C'est vrai, et heureusement, la situation n'est plus comme en 2014. Nous sommes aujourd'hui approvisionnés en armes par l'Occident. Je voudrais donc remercier l'Occident pour son soutien et lui demander en même temps de ne pas cesser cette aide.

«Nous avons repris 50% des territoires occupés, et nous parviendrons à reprendre le reste de l'Ukraine»

La Russie commet systématiquement des crimes de guerre en Ukraine. Mais il y a des indications selon lesquelles certains soldats ukrainiens auraient également mal agi. Dernièrement, une vidéo de la région de Donetsk est apparue, où des soldats ukrainiens auraient tué dix prisonniers de guerre russes parce que l'un d'entre eux avait ouvert le feu sur eux. Comment réagissez-vous à de telles informations?
Il est vrai qu'il existe des cas isolés de crimes de guerre commis par des soldats ukrainiens. Dès qu'un tel cas est connu, une enquête pénale est ouverte contre les auteurs présumés. La loi s'applique à tous, personne n'est au-dessus.

Le commandant en chef des forces armées ukrainiennes, Valeri Zaloujny, a récemment déclaré dans une interview «que les Russes et tous les autres ennemis doivent être tués, et le plus important, c'est qu'il ne faut pas avoir peur de le faire». N'est-ce pas un appel à une dangereuse brutalité?
La guerre est l'affrontement de deux parties dont l'objectif est de se détruire mutuellement. Tuer ou être tué. Il n'y a pas de troisième voie. Lorsqu'on est soldat sur le front et qu'on est au contact de l'ennemi, on sent immédiatement qu'un seul sortira vivant du combat. Les réflexions philosophiques n'ont pas leur place sur le champ de bataille.
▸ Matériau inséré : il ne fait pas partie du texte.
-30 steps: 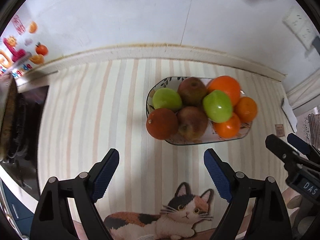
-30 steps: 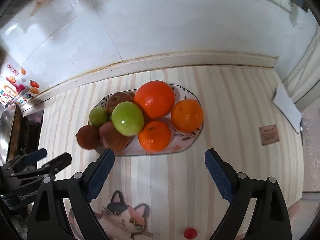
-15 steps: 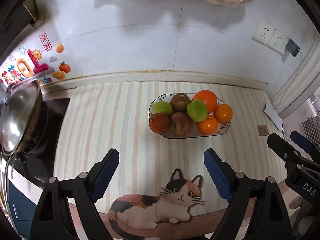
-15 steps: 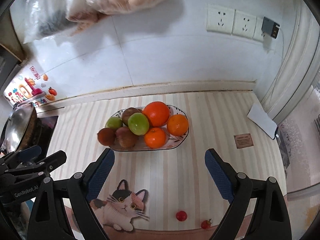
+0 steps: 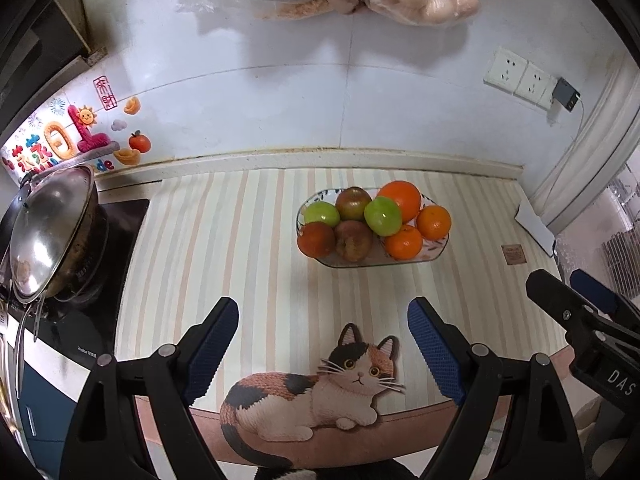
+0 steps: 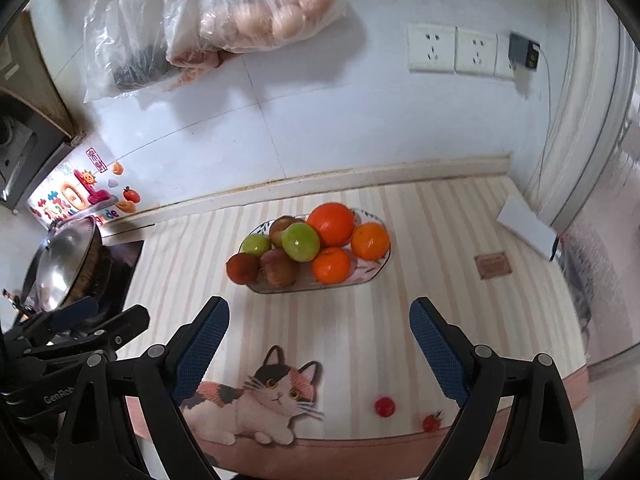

Les experts affirment que la Russie a terminé la mobilisation d'environ 300 000 nouveaux soldats et que des milliers de chars se trouvent encore dans les arsenaux russes. Et parallèlement, il n'y a aucun signe de négociations. Cela pourrait bien être une longue guerre.
Je comprends que cela fasse peur à beaucoup de pays, mais c'est l'Ukraine qui subit le plus dans tout cela. Si l'Occident gèle son soutien à l'Ukraine – Dieu nous en préserve – et que l'Ukraine tombe, c'est tout l'ordre mondial démocratique de l'après-guerre qui s'effondre. Une nouvelle ère commencera alors, dans laquelle la loi du plus fort s'appliquera et où les accords internationaux ne vaudront pas même le papier sur lequel ils sont écrits. Je ne veux pas vivre dans ce monde-là.